◆ How to complete this task: Give back, exactly as written, the lines from the first line of the data below through the line with "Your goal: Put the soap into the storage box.", and omit the pictures.

★ ★ ★ ★

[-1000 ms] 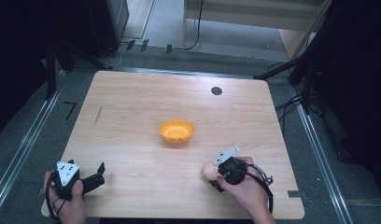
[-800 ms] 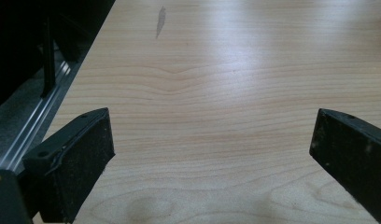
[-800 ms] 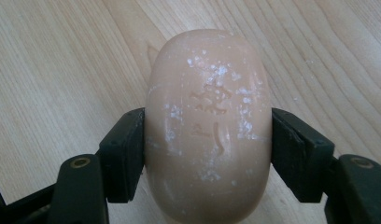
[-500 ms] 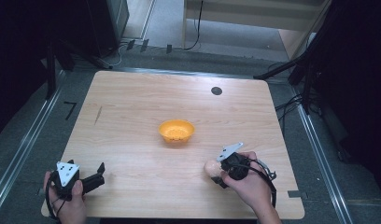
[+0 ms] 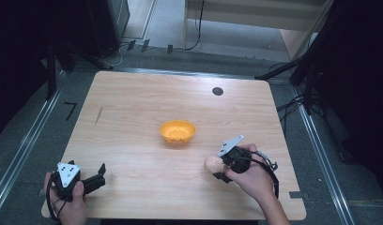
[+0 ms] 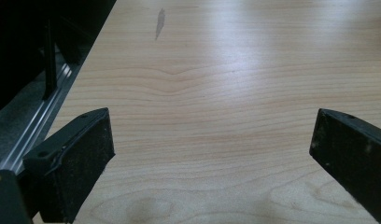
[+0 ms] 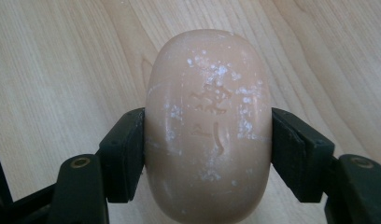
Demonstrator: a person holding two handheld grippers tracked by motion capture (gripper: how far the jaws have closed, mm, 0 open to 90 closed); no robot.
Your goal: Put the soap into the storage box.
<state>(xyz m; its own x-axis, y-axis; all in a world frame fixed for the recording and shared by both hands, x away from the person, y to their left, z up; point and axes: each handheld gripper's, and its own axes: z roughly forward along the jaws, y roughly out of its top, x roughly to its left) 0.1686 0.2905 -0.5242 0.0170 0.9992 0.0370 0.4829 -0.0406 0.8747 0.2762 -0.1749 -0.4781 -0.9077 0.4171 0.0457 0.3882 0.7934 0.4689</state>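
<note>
With the right tool [image 7: 208, 140] clamped on a peach soap bar [image 7: 208, 126] just above the surface [image 5: 133, 108], we judge the carry is underway; next, lower it into the orange bowl [image 5: 177, 131], whose contents we cannot make out. The left tool [image 6: 212, 154] rests with jaws apart.

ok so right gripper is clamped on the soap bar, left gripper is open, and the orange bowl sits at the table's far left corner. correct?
Not quite. The orange bowl sits near the middle of the table, as the high view shows. The rest holds: the right gripper is clamped on the soap bar, and the left gripper is open.
</note>
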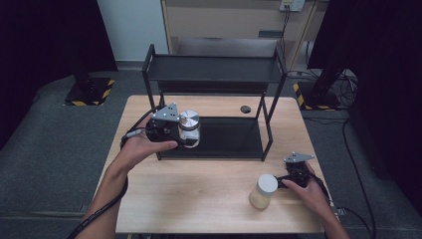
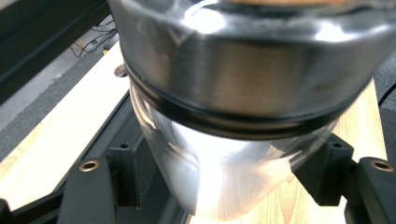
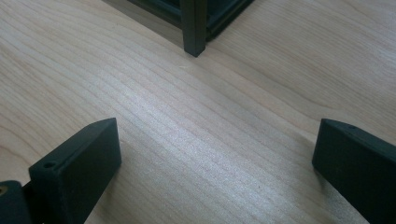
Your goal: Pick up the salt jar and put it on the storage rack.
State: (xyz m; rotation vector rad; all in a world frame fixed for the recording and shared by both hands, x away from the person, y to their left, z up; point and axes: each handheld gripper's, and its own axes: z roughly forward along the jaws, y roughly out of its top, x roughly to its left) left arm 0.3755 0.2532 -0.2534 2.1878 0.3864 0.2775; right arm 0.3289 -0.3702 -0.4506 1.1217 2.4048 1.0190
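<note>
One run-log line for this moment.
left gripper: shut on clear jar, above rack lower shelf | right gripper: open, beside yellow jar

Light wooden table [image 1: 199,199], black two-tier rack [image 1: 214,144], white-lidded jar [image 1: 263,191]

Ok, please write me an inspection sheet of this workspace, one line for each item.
Surface: light wooden table, bare wood between the things.
Job's things: clear jar with metal lid, held above the rack's lower shelf; second jar with white lid stands on the table near the right gripper.
Rack: black two-level shelf rack at the back of the table.
Clutter: small dark round piece on the table behind the rack.
Grippers: left gripper shut on the clear jar; right gripper open over bare wood, jaws wide apart.
Cables: one black cable along the left forearm; more cables on the floor at right.
Surroundings: grey floor, dark curtains, black-and-yellow striped stand bases.
</note>
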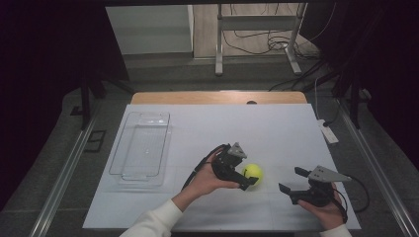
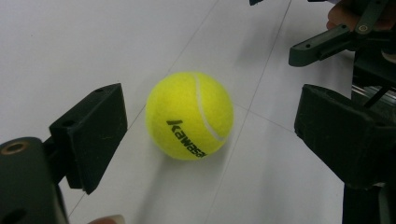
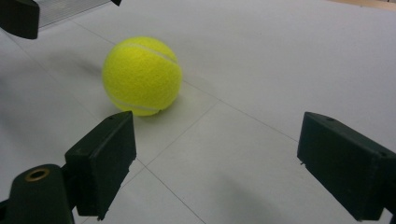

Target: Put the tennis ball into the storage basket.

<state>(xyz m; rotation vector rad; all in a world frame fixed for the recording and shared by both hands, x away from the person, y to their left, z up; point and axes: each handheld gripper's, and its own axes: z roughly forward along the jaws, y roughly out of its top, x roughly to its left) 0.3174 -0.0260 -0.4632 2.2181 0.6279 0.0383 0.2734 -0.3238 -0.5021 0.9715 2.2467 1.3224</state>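
Clear tray [image 1: 141, 148] holds nothing; both claws gape, left claw [image 1: 248, 177] flanking the tennis ball [image 1: 253, 172].

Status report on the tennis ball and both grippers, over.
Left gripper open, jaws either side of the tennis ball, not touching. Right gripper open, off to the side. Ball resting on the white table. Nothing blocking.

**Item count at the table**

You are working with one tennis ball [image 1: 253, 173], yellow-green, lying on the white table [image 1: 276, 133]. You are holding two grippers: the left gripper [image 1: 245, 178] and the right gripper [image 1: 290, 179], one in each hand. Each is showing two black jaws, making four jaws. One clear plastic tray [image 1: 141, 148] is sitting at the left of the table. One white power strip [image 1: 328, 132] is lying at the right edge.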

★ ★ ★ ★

◆ Worked solution:
[-1000 ms] 
[-800 ms] 
[-800 ms] 
[-500 ms] 
[+0 ms] 
[+0 ms] 
[+0 ms] 
Demonstrator: a person holding two handheld grippers tracked by motion capture (gripper: how far the jaws have closed, mm, 0 open to 90 closed); no robot.
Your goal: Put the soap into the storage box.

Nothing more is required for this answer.